===== Supplied material

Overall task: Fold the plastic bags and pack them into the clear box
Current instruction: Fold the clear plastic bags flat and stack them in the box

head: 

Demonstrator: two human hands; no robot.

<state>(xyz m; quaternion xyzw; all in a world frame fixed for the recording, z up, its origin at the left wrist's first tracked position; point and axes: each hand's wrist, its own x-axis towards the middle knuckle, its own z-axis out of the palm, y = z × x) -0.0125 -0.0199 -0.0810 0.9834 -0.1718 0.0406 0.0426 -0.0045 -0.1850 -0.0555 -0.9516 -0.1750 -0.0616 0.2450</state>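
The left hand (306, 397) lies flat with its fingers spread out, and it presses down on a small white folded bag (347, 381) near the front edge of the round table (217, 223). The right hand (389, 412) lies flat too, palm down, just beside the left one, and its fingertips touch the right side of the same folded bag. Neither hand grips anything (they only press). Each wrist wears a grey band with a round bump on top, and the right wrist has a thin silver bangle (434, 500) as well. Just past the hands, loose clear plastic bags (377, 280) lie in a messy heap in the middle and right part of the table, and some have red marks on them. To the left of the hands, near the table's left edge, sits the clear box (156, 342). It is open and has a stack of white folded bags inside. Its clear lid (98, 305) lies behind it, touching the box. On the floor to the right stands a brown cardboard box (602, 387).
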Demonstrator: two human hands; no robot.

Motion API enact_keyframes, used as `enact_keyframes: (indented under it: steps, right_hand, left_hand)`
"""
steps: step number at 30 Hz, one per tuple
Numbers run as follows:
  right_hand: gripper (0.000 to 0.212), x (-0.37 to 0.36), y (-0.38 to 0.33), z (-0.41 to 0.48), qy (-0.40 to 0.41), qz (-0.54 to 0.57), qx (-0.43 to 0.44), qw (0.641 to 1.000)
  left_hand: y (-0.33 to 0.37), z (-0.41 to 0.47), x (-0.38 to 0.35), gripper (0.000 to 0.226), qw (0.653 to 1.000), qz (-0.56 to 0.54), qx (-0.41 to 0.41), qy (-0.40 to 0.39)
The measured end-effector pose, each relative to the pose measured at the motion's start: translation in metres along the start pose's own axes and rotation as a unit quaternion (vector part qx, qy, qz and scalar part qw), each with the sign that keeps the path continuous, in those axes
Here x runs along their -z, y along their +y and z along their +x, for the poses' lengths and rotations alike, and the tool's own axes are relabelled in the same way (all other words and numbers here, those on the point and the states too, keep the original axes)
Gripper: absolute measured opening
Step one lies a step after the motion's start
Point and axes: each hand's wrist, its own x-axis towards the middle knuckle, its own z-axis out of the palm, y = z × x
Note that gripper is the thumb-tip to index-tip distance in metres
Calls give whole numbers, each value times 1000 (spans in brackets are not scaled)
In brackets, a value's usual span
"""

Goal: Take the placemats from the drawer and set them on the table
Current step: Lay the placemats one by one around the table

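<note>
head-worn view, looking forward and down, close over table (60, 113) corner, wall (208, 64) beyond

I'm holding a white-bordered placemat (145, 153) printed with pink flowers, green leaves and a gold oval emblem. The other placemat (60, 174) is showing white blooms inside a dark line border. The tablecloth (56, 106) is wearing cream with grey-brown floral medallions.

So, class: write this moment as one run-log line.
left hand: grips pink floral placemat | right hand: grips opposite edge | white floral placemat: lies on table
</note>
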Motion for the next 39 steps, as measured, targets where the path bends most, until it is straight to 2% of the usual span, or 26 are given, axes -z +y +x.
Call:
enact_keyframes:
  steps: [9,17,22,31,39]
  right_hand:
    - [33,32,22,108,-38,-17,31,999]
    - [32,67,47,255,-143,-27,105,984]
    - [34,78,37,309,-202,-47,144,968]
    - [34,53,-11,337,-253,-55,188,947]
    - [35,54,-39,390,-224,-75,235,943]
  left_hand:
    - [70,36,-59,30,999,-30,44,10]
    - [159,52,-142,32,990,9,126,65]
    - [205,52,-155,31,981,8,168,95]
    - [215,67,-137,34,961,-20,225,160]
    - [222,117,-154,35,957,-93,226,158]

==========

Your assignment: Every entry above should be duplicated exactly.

Solution:
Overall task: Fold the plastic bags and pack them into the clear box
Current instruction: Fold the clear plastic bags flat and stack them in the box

head: 

Demonstrator: two human hands; no robot.

<state>(xyz m; quaternion xyzw; all in a world frame fixed for the recording, z up, its origin at the left wrist's first tracked position; point and axes: each hand's wrist, its own x-axis towards the middle knuckle, its own z-axis out of the palm, y = z × x) -0.0125 -0.0199 -0.0810 0.9834 -0.1718 0.0406 0.0426 -0.0045 -0.1850 -0.0555 -0.9516 -0.1750 -0.0616 0.2450</state>
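The left hand (306, 397) lies flat with its fingers spread out, and it presses down on a small white folded bag (347, 381) near the front edge of the round table (217, 223). The right hand (389, 412) lies flat too, palm down, just beside the left one, and its fingertips touch the right side of the same folded bag. Neither hand grips anything (they only press). Each wrist wears a grey band with a round bump on top, and the right wrist has a thin silver bangle (434, 500) as well. Just past the hands, loose clear plastic bags (377, 280) lie in a messy heap in the middle and right part of the table, and some have red marks on them. To the left of the hands, near the table's left edge, sits the clear box (156, 342). It is open and has a stack of white folded bags inside. Its clear lid (98, 305) lies behind it, touching the box. On the floor to the right stands a brown cardboard box (602, 387).
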Demonstrator: two human hands; no robot.

Motion API enact_keyframes, used as `enact_keyframes: (indented under it: steps, right_hand, left_hand)`
"""
steps: step number at 30 Hz, one per tuple
Numbers run as follows:
  right_hand: gripper (0.000 to 0.212), x (-0.37 to 0.36), y (-0.38 to 0.33), z (-0.41 to 0.48), qy (-0.40 to 0.41), qz (-0.54 to 0.57), qx (-0.43 to 0.44), qw (0.641 to 1.000)
  left_hand: y (-0.33 to 0.37), z (-0.41 to 0.47), x (-0.38 to 0.35), gripper (0.000 to 0.226), qw (0.653 to 1.000), qz (-0.56 to 0.54), qx (-0.41 to 0.41), qy (-0.40 to 0.39)
The measured end-effector pose, each relative to the pose measured at the motion's start: translation in metres along the start pose's own axes and rotation as a unit quaternion (vector part qx, qy, qz and scalar part qw), each with the sign that keeps the path continuous, in those axes
Here x runs along their -z, y along their +y and z along their +x, for the poses' lengths and rotations alike, and the tool's own axes are relabelled in the same way (all other words and numbers here, those on the point and the states too, keep the original axes)
Gripper: absolute measured opening
Step one lies a step after the motion's start
Point and axes: each hand's wrist, its own x-axis towards the middle knuckle, its own z-axis out of the palm, y = z × x
Note that gripper is the thumb-tip to index-tip distance in metres
Calls give whole numbers, each value times 1000 (spans in brackets are not scaled)
In brackets, a value's usual span
"""

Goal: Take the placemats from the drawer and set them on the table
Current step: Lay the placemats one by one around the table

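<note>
head-worn view, looking forward and down, close over table (60, 113) corner, wall (208, 64) beyond

I'm holding a white-bordered placemat (145, 153) printed with pink flowers, green leaves and a gold oval emblem. The other placemat (60, 174) is showing white blooms inside a dark line border. The tablecloth (56, 106) is wearing cream with grey-brown floral medallions.

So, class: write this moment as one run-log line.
left hand: grips pink floral placemat | right hand: grips opposite edge | white floral placemat: lies on table
</note>
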Motion for the next 39 steps, as measured, targets where the path bends most, until it is straight to 2% of the usual span, or 26 are given, axes -z +y +x.
Call:
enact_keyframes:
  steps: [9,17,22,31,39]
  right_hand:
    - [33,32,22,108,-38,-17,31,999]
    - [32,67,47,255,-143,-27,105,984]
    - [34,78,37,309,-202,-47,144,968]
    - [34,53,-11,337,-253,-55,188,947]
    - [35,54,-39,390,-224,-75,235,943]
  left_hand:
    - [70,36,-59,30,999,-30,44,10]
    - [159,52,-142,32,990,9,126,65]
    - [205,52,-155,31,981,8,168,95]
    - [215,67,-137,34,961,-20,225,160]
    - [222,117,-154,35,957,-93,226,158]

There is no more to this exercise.